Jakarta - Pasar audio saat ini sedang mengalami penurunan. Meski belum tergambar secara angka, namun diakui cukup drastis.

Penurunan ini terjadi bukan saja karena angka penjualan mobil menurun. Bukan pula karena kalangan atas sudah enggak butuh perangkat audio berkelas.

Tapi karena sistem audio atau head unit bawaan mobil sudah bagus-bagus.

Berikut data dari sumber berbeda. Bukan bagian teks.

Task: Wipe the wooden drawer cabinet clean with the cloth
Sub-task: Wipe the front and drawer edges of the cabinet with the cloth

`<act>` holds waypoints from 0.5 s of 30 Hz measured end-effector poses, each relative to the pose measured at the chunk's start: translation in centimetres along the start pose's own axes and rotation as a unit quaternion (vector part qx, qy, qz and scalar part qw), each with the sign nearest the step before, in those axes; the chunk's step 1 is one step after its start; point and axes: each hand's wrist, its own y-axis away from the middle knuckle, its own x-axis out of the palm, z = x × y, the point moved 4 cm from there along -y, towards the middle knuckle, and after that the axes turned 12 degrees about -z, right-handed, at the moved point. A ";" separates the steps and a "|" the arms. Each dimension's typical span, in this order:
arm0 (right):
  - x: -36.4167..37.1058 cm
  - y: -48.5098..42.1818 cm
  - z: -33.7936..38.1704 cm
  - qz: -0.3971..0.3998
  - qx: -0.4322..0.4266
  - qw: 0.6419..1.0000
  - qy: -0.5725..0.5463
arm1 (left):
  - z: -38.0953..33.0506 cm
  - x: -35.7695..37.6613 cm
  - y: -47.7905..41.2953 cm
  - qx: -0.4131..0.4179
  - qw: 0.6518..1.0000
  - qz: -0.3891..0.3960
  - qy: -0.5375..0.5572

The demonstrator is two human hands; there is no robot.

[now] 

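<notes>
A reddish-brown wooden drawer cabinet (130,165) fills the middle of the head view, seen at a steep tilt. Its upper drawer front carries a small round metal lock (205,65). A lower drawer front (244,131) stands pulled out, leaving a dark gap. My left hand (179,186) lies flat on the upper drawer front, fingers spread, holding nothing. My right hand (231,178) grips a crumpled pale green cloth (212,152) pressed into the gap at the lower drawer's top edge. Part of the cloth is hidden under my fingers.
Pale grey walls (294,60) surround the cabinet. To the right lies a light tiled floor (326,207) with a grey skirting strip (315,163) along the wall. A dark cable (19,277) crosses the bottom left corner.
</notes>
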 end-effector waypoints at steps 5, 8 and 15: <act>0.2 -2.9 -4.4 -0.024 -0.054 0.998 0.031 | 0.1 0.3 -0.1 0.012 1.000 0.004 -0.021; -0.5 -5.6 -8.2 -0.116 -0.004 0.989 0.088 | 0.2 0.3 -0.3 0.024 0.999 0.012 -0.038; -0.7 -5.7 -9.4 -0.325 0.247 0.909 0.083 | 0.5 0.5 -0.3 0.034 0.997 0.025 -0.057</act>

"Penurunannya cukup signifikan. Apalagi untuk head unit kelas atas atau yang mahal," sebut Akiong, Sales Director PT Berkat Audio Perkasa Jaya, distributor resmi audio merek Sony untuk Indonesia di Jakarta (4/8).

Menurutnya, untuk mobil-mobil yang head unitnya sudah double DIN, para pemilik enggan untuk menggantinya. Karena memang dirasa sudah cukup mumpuni.

Implikasinya, konsumen yang dijadikan target pasar adalah para pemilik kendaraan kelas LCGC, LMPV, LSUV.

Itupun yang head unitnya masih single DIN. "Penerimaan mereka cukup baik. Karena itu penjualan head unit double DIN replacement kita juga sangat baik," sebutnya.

Mengenai harga, untuk double DIN keluaran atau merek Tiongkok mulai Rp 1,3 juta sampai yang mahal.